Exercise aim — Write the data out again exactly, with no pictures.

+++ Data section

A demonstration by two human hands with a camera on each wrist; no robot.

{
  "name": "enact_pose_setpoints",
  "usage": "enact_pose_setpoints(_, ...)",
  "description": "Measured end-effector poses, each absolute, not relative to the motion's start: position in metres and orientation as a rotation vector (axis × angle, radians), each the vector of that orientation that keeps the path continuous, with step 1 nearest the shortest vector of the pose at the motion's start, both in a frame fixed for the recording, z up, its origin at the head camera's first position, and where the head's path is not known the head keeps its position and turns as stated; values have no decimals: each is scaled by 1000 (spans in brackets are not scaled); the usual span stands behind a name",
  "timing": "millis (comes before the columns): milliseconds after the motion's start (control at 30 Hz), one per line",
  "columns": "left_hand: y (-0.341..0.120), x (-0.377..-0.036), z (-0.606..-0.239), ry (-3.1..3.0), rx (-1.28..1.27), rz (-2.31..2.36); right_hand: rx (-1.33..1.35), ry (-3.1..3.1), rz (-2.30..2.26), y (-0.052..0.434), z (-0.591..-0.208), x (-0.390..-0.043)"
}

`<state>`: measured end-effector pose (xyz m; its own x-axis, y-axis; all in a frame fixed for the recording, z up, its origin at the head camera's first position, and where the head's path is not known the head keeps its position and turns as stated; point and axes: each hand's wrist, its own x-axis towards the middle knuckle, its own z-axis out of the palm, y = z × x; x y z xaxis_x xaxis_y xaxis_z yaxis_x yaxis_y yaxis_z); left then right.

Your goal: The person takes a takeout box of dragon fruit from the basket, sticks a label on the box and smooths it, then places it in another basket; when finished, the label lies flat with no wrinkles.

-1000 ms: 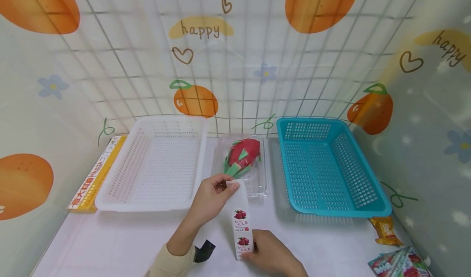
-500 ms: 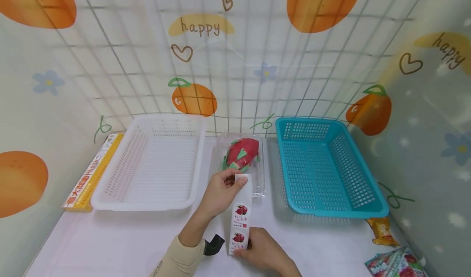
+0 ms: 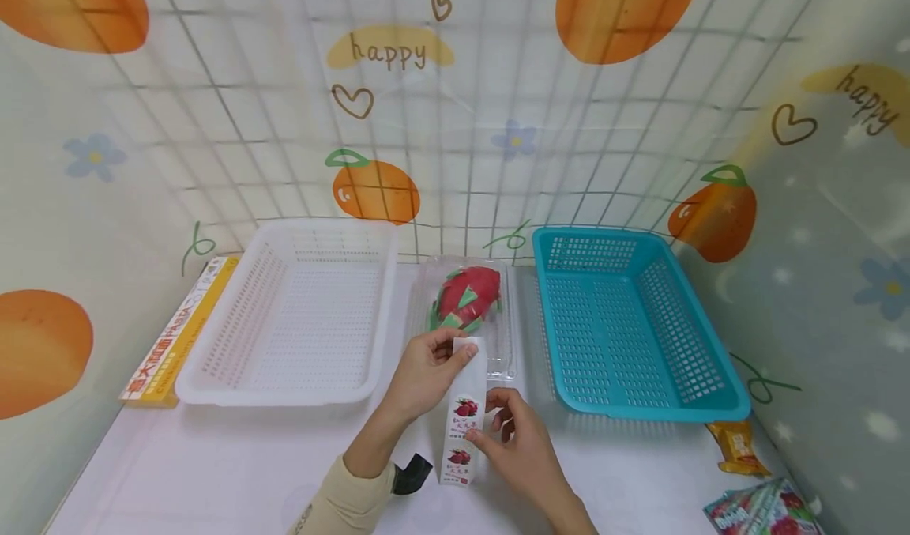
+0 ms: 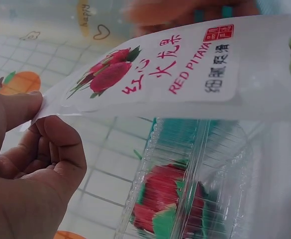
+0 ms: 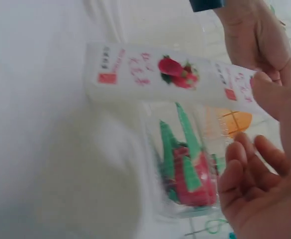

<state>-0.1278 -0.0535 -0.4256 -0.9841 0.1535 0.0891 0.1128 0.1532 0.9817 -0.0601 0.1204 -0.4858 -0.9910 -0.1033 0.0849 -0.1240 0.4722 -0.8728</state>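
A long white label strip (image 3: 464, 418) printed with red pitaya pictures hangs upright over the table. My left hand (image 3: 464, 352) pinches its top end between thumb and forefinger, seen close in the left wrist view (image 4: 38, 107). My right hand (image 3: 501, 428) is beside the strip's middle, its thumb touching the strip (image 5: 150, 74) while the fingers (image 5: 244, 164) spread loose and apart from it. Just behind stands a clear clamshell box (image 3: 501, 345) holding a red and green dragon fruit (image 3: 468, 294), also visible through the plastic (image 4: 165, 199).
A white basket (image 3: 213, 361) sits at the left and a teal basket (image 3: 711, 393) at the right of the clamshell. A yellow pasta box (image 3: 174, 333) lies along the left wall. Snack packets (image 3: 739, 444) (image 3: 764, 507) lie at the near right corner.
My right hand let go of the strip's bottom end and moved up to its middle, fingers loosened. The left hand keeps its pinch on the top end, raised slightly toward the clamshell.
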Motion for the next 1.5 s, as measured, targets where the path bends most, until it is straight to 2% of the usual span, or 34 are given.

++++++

Task result —
A demonstration by two human hands with a camera on each wrist; no robot.

{
  "name": "enact_pose_setpoints",
  "usage": "enact_pose_setpoints(_, ...)",
  "description": "Measured end-effector poses, each absolute, not relative to the motion's start: position in metres and orientation as a rotation vector (axis × angle, radians), each the vector of that orientation that keeps the path continuous, with step 1 nearest the shortest vector of the pose at the motion's start, both in a frame fixed for the recording, z up, its origin at the head camera's first position, and where the head's path is not known the head keeps its position and turns as stated; values have no decimals: each is scaled by 1000 (spans in brackets are not scaled); the usual span stands behind a name",
  "timing": "millis (comes before the columns): milliseconds after the motion's start (control at 30 Hz), one per line",
  "columns": "left_hand: y (-0.341..0.120), x (-0.377..-0.036), z (-0.606..-0.239), ry (-3.1..3.0), rx (-1.28..1.27), rz (-2.31..2.36); right_hand: rx (-1.33..1.35), ry (-3.1..3.1), rz (-2.30..2.26), y (-0.052..0.434), z (-0.591..-0.208), x (-0.390..-0.043)"
}

`<state>`: measured end-effector pose (xyz m; its own x-axis, y-axis; all in a frame fixed for the recording, z up, its origin at the head camera's first position, and where the head's path is not known the head keeps its position and turns as stated; point and axes: each hand's wrist, its own x-axis towards the middle knuckle, its own z-axis out of the palm, y = z × x; x y z xaxis_x xaxis_y xaxis_z yaxis_x yaxis_y yaxis_z); left then right.

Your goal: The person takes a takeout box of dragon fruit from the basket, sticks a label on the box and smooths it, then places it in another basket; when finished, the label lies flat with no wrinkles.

-1000 ms: 
-500 ms: 
+0 ms: 
+0 ms: 
+0 ms: 

<state>-0.1278 -0.0535 -0.4256 -0.9841 0.1535 0.0891 0.1128 0.1532 0.9817 -0.0601 0.1204 -0.4858 -0.9910 -0.1033 0.0849 -0.1240 0.4722 -0.8728</state>
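A long white label strip (image 3: 464, 418) printed with red pitaya pictures hangs upright over the table. My left hand (image 3: 464, 352) pinches its top end between thumb and forefinger, seen close in the left wrist view (image 4: 38, 107). My right hand (image 3: 501, 428) is beside the strip's middle, its thumb touching the strip (image 5: 150, 74) while the fingers (image 5: 244, 164) spread loose and apart from it. Just behind stands a clear clamshell box (image 3: 501, 345) holding a red and green dragon fruit (image 3: 468, 294), also visible through the plastic (image 4: 165, 199).
A white basket (image 3: 213, 361) sits at the left and a teal basket (image 3: 711, 393) at the right of the clamshell. A yellow pasta box (image 3: 174, 333) lies along the left wall. Snack packets (image 3: 739, 444) (image 3: 764, 507) lie at the near right corner.
My right hand let go of the strip's bottom end and moved up to its middle, fingers loosened. The left hand keeps its pinch on the top end, raised slightly toward the clamshell.
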Motion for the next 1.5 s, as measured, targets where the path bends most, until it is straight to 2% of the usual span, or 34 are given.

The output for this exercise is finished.